Each line of the records that holds the word "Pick" should be copied out.

#### Extracted data entries
-=-=-=-=-
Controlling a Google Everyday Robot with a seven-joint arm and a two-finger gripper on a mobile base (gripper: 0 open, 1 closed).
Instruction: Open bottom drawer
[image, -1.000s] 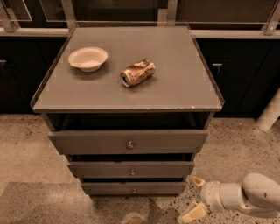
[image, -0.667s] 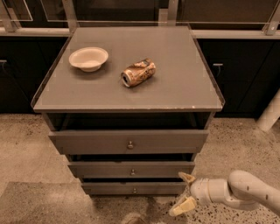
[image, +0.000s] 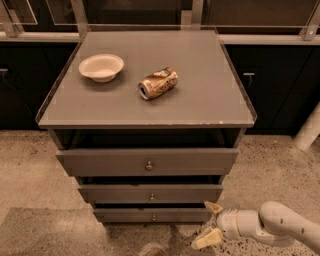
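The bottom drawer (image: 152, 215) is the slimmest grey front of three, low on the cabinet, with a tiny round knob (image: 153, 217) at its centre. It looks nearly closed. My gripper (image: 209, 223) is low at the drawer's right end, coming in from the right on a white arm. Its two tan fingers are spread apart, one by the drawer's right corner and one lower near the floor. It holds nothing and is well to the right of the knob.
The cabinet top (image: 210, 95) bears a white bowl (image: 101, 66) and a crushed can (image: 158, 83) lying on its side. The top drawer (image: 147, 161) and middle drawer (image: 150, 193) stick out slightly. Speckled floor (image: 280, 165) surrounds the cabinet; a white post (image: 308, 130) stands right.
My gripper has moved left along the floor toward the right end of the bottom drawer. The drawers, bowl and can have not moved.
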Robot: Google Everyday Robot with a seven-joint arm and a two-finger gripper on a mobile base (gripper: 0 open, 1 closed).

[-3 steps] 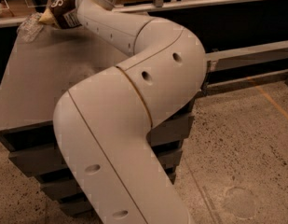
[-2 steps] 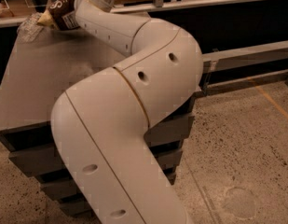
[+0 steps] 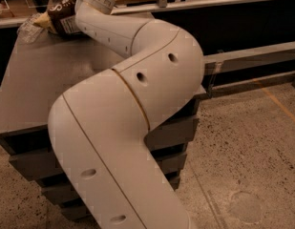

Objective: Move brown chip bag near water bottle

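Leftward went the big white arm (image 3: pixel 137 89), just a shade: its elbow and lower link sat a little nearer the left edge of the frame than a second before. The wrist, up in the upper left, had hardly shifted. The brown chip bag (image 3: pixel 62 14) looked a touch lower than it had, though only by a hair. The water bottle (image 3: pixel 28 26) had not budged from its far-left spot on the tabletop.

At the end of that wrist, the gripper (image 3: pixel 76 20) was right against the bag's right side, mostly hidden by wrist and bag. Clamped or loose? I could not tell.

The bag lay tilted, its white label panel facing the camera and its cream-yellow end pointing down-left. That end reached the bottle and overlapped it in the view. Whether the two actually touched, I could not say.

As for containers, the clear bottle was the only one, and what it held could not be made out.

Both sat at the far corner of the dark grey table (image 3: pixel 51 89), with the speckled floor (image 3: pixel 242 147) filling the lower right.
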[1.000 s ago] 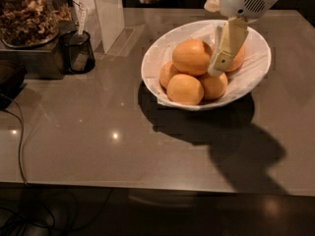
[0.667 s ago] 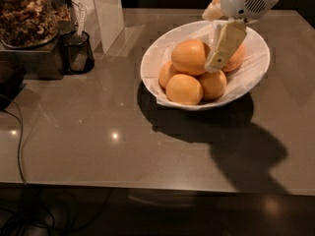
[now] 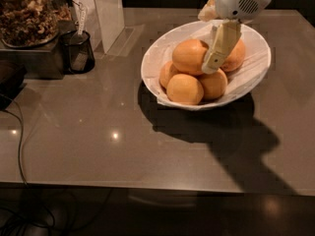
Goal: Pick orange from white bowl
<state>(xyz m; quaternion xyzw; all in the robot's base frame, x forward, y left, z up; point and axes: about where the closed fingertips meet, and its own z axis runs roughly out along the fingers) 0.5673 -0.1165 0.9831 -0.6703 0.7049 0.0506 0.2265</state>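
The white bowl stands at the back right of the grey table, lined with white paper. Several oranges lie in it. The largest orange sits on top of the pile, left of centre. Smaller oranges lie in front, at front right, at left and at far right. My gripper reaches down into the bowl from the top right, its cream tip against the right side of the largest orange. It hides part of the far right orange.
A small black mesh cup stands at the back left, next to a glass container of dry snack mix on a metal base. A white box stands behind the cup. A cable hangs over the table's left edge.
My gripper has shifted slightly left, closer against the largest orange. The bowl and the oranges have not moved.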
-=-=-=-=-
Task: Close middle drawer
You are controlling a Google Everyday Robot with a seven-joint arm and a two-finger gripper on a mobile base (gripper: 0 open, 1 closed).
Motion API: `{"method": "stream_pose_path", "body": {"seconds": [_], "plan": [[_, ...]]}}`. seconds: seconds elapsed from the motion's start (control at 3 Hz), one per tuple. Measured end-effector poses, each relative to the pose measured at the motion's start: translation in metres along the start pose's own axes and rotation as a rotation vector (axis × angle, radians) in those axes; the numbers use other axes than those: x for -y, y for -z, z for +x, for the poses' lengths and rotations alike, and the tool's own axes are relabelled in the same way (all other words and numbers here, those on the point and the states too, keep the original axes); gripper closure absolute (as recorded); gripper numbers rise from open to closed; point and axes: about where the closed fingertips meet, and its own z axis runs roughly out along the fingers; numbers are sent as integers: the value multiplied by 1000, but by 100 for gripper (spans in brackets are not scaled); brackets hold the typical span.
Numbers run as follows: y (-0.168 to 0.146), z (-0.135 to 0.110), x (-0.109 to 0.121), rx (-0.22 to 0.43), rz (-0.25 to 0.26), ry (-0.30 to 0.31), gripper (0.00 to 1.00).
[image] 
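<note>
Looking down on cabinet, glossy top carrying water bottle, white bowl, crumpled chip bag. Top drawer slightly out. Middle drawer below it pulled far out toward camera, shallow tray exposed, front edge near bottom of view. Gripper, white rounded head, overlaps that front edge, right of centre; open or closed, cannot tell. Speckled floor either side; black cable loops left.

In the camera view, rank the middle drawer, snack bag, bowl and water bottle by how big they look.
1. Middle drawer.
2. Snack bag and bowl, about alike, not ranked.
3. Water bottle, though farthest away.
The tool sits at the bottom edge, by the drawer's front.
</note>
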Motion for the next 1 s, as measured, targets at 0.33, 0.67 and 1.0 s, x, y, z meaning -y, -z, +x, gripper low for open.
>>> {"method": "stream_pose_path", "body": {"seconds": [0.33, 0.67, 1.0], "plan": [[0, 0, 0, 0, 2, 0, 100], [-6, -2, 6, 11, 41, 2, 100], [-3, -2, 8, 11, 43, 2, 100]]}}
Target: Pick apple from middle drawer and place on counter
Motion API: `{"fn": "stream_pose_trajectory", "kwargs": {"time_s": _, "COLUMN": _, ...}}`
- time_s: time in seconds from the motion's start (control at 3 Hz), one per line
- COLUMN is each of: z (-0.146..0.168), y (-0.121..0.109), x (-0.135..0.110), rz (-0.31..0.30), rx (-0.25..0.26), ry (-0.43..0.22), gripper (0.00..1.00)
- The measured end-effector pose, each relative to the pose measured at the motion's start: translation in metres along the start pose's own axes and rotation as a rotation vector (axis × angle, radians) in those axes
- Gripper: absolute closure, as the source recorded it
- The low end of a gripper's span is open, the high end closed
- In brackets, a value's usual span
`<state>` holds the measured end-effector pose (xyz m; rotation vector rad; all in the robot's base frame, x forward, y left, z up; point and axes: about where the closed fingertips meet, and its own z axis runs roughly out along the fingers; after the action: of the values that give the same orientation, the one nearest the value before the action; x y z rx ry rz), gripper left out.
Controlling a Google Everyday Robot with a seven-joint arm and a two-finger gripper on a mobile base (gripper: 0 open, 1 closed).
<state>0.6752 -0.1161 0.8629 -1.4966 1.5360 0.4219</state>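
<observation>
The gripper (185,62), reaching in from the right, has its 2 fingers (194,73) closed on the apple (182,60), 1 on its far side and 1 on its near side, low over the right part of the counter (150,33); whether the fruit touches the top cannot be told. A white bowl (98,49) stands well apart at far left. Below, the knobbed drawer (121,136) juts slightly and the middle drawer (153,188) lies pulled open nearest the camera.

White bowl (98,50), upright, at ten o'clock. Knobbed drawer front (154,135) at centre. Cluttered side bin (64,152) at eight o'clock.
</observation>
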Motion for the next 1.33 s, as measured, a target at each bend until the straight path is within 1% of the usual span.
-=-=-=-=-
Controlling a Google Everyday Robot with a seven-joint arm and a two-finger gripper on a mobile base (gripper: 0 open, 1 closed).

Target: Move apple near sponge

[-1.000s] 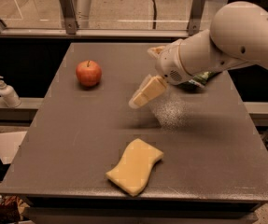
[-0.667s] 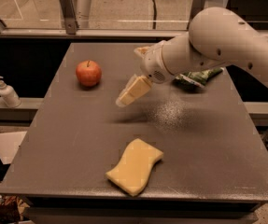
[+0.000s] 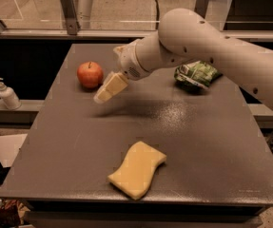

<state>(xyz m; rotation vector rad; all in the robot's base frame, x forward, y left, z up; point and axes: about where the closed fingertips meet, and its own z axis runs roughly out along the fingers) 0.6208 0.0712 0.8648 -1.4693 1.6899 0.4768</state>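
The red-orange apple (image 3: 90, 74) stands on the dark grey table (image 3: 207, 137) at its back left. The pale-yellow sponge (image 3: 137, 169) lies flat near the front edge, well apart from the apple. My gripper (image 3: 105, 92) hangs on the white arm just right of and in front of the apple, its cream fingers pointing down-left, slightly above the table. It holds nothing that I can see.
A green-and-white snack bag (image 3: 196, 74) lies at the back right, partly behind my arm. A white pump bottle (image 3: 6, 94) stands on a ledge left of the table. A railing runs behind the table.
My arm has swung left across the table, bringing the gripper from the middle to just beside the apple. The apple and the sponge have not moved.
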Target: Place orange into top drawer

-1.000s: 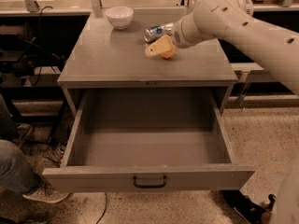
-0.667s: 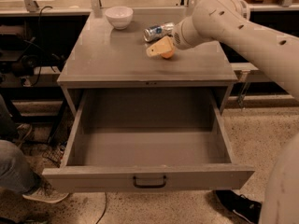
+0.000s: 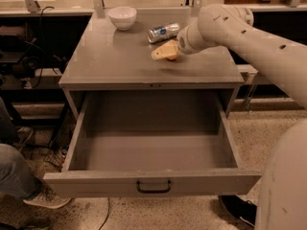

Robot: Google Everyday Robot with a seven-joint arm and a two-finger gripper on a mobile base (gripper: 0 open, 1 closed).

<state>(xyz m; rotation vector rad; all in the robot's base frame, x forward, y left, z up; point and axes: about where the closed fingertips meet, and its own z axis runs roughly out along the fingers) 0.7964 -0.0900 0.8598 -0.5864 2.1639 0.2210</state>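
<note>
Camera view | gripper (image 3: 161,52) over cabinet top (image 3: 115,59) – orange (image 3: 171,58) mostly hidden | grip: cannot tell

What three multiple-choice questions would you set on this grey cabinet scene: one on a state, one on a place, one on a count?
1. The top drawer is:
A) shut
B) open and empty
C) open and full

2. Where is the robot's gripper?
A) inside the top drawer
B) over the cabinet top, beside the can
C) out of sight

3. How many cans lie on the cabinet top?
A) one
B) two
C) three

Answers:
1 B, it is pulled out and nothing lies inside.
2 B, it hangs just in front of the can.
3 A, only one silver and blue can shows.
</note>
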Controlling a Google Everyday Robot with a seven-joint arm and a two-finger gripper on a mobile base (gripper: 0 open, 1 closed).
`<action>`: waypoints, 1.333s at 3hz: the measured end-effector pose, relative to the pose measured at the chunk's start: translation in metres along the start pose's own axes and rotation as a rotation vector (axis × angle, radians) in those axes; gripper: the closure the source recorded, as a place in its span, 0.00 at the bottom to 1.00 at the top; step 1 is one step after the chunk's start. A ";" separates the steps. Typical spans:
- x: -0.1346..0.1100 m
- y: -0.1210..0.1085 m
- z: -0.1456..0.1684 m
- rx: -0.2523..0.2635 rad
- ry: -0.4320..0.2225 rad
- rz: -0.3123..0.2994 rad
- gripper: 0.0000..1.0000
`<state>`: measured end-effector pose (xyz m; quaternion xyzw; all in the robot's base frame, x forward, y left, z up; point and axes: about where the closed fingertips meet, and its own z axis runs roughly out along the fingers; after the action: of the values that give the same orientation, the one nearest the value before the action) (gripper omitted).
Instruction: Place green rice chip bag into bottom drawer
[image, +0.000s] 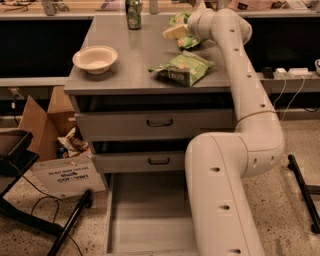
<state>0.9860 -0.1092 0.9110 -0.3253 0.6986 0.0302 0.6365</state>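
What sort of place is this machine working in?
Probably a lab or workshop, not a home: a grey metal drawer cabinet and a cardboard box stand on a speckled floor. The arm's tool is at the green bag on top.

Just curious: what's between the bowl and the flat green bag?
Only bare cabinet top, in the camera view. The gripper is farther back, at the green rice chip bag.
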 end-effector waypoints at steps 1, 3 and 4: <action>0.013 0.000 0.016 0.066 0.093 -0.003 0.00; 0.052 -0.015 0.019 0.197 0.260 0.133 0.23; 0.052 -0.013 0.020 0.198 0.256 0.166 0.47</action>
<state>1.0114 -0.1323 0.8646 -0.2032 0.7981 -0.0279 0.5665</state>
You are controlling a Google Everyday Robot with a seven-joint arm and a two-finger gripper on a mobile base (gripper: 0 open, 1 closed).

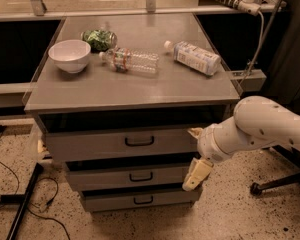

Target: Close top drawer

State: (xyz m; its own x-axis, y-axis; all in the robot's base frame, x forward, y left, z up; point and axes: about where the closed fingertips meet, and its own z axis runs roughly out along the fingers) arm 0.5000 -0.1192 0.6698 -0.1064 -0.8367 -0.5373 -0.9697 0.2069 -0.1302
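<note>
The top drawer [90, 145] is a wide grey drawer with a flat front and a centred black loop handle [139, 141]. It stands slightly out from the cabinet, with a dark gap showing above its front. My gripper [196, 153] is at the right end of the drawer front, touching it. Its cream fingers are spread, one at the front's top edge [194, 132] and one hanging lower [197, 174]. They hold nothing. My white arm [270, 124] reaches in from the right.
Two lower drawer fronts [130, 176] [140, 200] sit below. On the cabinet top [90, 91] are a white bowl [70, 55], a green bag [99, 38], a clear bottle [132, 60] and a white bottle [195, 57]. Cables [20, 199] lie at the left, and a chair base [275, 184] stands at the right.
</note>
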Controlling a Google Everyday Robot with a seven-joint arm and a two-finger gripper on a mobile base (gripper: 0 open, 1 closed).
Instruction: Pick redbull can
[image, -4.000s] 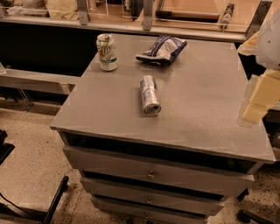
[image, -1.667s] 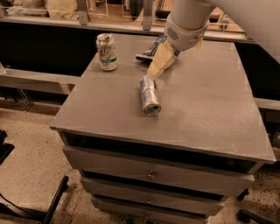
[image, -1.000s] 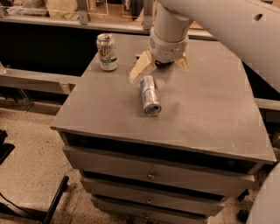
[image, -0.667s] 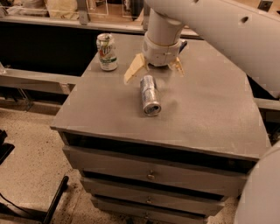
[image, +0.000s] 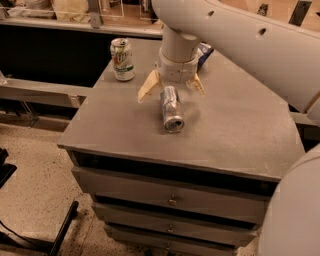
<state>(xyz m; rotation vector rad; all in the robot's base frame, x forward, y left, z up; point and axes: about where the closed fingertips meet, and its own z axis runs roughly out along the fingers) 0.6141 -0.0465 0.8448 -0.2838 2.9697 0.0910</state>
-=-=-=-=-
#### Exercise result
Goal: Pick orange from white bowl
Target: Pick apple from middle drawer and place on counter
Instruction: Pick redbull can

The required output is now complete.